**Work instructions**
One part of the entries below is wanted: the lines from the one containing "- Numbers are" through the one containing "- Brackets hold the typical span". Write those out exactly and nothing else.

**Input material**
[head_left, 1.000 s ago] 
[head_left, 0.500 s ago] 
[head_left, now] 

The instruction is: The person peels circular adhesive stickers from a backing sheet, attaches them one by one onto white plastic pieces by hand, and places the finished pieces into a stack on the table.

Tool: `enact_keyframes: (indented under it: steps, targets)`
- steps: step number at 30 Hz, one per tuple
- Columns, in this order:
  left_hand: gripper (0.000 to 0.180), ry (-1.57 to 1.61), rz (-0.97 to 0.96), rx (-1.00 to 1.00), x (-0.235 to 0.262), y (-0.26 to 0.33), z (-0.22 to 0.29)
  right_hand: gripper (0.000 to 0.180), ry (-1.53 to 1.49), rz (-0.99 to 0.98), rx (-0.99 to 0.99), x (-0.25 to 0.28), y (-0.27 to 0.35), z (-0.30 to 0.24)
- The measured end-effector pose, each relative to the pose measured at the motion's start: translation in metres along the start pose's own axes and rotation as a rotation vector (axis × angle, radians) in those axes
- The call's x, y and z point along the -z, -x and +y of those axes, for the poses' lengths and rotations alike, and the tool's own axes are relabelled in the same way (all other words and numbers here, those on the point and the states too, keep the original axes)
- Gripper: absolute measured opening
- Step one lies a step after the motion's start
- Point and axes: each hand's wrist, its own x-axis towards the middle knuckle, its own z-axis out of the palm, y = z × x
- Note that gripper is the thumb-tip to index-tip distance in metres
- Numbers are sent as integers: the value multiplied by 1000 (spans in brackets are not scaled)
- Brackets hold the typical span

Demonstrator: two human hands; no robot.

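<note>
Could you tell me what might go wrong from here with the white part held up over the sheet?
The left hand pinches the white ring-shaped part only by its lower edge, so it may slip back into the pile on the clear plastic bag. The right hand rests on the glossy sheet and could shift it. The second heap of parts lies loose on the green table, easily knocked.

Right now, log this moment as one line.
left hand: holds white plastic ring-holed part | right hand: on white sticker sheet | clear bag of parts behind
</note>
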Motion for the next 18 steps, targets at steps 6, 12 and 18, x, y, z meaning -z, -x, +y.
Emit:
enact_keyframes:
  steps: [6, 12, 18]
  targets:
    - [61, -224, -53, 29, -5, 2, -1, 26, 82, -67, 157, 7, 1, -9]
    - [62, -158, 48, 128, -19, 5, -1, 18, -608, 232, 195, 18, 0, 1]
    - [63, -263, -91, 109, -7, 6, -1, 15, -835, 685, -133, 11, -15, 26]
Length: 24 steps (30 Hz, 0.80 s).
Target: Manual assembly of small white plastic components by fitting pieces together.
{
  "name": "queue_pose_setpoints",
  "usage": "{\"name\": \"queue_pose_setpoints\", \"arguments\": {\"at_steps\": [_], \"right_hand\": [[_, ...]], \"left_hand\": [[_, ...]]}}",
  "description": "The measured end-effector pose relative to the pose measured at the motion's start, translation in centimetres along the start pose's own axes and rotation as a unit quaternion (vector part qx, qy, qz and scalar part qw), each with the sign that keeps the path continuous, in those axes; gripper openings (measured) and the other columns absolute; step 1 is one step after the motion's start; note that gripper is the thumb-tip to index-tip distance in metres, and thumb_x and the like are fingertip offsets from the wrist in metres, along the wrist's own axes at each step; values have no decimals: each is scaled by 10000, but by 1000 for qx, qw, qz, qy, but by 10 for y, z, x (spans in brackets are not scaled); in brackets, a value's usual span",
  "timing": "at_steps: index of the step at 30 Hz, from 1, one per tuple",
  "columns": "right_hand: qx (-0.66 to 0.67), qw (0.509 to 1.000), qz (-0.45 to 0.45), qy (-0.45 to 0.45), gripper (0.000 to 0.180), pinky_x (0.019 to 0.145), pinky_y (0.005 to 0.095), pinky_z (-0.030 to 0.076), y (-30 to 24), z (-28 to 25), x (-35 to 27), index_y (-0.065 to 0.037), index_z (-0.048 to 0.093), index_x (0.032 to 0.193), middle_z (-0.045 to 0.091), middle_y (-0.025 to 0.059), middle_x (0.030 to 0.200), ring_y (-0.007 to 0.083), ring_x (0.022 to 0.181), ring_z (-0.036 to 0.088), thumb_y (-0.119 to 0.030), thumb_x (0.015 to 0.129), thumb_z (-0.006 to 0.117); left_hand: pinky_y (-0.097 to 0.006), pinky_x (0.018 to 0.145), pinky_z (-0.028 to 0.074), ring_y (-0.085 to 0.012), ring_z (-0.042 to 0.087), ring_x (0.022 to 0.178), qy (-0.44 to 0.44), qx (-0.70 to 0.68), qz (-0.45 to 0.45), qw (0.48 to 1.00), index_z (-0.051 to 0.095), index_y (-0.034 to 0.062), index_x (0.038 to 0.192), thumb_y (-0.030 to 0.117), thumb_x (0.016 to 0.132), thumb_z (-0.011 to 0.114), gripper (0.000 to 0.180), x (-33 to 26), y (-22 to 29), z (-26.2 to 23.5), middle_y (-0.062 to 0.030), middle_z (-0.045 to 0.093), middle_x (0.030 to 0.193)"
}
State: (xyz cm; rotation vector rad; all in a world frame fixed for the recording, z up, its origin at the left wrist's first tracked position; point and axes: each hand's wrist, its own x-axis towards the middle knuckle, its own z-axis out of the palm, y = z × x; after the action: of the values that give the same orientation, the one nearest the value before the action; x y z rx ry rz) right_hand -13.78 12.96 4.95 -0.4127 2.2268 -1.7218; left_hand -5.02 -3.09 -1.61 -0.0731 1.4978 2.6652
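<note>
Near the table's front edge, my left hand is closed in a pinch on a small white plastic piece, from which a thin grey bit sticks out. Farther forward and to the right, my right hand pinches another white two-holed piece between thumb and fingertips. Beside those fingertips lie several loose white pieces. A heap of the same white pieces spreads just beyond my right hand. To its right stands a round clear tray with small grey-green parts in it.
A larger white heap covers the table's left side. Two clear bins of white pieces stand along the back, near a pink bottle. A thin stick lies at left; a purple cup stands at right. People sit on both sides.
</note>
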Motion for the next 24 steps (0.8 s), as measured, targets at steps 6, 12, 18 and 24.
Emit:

**Answer box**
- Numbers are sent as integers: the value multiplied by 1000 (spans in brackets are not scaled)
- Brackets hold the typical span

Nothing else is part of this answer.